Pour justifier la guerre en Ukraine, Vladimir POUTINE réécrit l’histoire et exhume certains remugles de la seconde guerre mondiale. En pénétrant en Ukraine, la Russie a porté atteinte à l’intégrité territoriale de son voisin et violé le memorandum de Budapest de 1994 qui dispose que cette intégrité était garantie en contrepartie du transfert à Moscou des ogives nucléaires héritées de l’Union soviétique.

De la même façon qu’il a profité du refus d’OBAMA d’intervenir en Syrie en 2013pour revenir en force dans ce pays, Vladimir POUTINE a saisi la fenêtre ouverte avec le départ américain d’Afghanistan pour intervenir en Ukraine. Mais, il a ouvert la boite de Pandore, et a déclenché de nombreux effets collatéraux :

  • La situation militaire est aujourd’hui telle que la Russie doit organiser des sièges comme on le faisait au Moyen-Âge, ou comme elle l’a fait en Tchétchénie et en Syrie : couper les ravitaillements de toutes natures (en eau, électricité…), les télécommunications, bombarder des habitations pour pousser les populations à quitter leur domicile… et occuper des zones dévastées, vides de leurs populations, comme à Grozny ou en Syrie. Les images diffusées en boucle par les chaines d’information continue vont durablement ternir l’image du pays et conduire éventuellement à des procédures de « crimes de guerre », voire de « crimes contre l’humanité ».
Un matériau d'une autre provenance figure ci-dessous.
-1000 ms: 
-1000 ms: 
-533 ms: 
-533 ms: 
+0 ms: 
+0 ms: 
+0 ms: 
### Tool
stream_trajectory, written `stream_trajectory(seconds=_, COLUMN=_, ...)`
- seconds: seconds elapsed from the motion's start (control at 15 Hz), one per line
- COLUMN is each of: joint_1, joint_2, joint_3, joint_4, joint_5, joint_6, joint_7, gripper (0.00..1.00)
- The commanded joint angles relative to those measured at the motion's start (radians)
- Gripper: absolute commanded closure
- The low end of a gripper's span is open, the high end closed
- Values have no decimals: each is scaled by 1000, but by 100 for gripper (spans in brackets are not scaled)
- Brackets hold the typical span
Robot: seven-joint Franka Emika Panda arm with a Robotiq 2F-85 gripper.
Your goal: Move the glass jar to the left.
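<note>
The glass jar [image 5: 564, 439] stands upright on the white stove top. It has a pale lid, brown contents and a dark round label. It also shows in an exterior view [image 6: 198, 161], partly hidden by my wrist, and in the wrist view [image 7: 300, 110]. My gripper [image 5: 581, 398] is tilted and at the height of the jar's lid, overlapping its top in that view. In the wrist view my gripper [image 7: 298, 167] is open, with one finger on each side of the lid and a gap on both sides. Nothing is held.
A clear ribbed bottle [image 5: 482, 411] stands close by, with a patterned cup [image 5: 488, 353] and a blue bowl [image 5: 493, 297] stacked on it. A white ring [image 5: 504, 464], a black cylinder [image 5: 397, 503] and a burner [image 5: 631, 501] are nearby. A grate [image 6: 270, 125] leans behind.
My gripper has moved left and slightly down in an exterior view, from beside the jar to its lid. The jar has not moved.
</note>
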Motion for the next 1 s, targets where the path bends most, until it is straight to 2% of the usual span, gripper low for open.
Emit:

  • « La Pravda » russe, « la vérité » telle que présentée par la propagande officielle parait de moins en moins crédible. Quelles que puissent être les questions sur le Président ukrainien et certains membres de son entourage, les présenter comme « des drogués et des néo-nazis » pourrait faire rire si la situation n’était pas dramatique. Au-delà de discours excessifs, le rôle, au sein de l’armée ukrainienne, de troupes composées de néo-nazis, comme la division Azov, interpelle. Il en est de même avec les tchétchènes et les mercenaires du groupe Wagner.

  • À ce stade des opérations militaires, force est de constater que l’armée russe a démontré au moins deux points faibles au niveau de la logistique et de l’implication des appelés.

  • Parmi toutes les manifestations d’opposition à la guerre, trois paraissent très significatives : celles des citoyens russes qui prennent le risque de se retrouver en prison ; celles des responsables des groupes industriels russes ; enfin, celle d’une des deux églises orthodoxes, l’église orthodoxe dirigée par le métropolite Onuphre de Kiev rattachée au patriarcat de Moscou, soit la moitié des fidèles ukrainiens, dénote le refus d’accepter le narratif russe de l’invasion.

  • Plus généralement, les Russes pourraient se retrouver en difficulté dans leurs expéditions extérieures, en Centrafrique, en Libye, au Mali ou en Syrie…

Aujourd’hui, au-delà des conséquences économiques, l’Occident est confronté à une quadrature du cercle : aider les Ukrainiens sans apparaître comme cobelligérant, apporter toute l’aide humanitaire possible, accueillir les réfugiés et contenir « les va-t-en-guerre ». La comparaison avec Munich ne peut être faite à cause de l’arme nucléaire.